The values files were still local, so launching it again was as easy as a helm install
$ helm upgrade --install -n forgejo --create-namespace forgejo -f /home/builder/forgego.values oci://codeberg.org/forgejo-contrib/forgejo
Release "forgejo" does not exist. Installing it now.
Pulled: codeberg.org/forgejo-contrib/forgejo:4.0.1
Digest: sha256:a1a403f7fa30ff1353a50a86aa7232faa4a5a219bc2fba4cae1c69c878c4f7af
NAME: forgejo
LAST DEPLOYED: Sun Mar 3 18:23:53 2024
NAMESPACE: forgejo
STATUS: deployed
REVISION: 1
NOTES:
1. Get the application URL by running these commands:
echo "Visit http://127.0.0.1:3000 to use your application"
kubectl --namespace forgejo port-forward svc/forgejo-http 3000:3000
And the ingress was noted in the original blog article
So I just recreated that
$ cat forgejo.ingress.yaml
apiVersion: networking.k8s.io/v1
kind: Ingress
metadata:
annotations:
cert-manager.io/cluster-issuer: letsencrypt-prod
ingress.kubernetes.io/proxy-body-size: "0"
ingress.kubernetes.io/ssl-redirect: "true"
kubernetes.io/ingress.class: nginx
nginx.ingress.kubernetes.io/proxy-body-size: "0"

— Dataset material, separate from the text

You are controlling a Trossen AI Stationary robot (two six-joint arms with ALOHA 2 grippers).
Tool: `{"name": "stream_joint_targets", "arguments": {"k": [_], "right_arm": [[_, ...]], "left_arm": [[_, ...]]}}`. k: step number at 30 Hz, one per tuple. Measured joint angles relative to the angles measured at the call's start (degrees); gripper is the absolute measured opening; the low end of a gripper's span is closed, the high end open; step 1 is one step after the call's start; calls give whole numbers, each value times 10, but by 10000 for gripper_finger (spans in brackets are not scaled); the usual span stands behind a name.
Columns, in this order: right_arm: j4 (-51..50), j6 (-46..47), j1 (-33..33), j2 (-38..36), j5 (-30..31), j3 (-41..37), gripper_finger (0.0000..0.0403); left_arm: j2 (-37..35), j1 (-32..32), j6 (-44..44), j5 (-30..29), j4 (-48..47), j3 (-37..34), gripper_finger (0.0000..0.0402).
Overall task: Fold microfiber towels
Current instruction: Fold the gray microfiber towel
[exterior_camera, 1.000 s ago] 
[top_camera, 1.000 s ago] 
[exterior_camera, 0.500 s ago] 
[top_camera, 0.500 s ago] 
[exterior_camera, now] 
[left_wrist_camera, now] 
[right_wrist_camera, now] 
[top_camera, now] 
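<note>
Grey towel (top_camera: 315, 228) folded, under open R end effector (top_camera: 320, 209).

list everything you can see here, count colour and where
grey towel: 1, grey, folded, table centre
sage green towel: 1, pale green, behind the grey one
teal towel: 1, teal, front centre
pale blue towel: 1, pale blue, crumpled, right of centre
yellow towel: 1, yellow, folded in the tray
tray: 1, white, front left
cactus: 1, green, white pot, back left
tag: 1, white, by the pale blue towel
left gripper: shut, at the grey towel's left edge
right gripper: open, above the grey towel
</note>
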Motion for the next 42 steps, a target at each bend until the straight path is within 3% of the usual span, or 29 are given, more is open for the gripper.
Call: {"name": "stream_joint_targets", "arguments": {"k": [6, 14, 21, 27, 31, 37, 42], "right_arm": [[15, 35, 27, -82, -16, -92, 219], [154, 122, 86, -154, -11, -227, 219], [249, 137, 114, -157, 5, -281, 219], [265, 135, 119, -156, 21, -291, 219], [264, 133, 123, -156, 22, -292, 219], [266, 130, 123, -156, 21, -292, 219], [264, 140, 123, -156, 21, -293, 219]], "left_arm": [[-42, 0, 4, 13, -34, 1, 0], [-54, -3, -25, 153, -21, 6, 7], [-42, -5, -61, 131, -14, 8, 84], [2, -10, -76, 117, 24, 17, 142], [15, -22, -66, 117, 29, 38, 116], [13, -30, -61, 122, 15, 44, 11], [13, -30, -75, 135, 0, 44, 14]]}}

nginx.ingress.kubernetes.io/proxy-read-timeout: "600"
nginx.ingress.kubernetes.io/proxy-send-timeout: "600"
nginx.ingress.kubernetes.io/ssl-redirect: "true"
nginx.org/client-max-body-size: "0"
nginx.org/proxy-connect-timeout: "600"
nginx.org/proxy-read-timeout: "600"
generation: 1
labels:
app: forgejo
app.kubernetes.io/instance: forgejo
app.kubernetes.io/name: forgejo
name: forgejo
spec:
rules:
- host: forgejo.freshbrewed.science
http:
paths:
- backend:
service:
name: forgejo-http
port:
number: 3000
path: /
pathType: ImplementationSpecific
tls:
- hosts:
- forgejo.freshbrewed.science
secretName: forgejo-tls
$ kubectl apply -f forgejo.ingress.yaml -n forgejo
ingress.networking.k8s.io/forgejo created
While Forgejo did come up, the repos behind it were missing. It seems the data for the repos were in PVCs now lost.
Weeks later
I actually took a break from blogging for a while.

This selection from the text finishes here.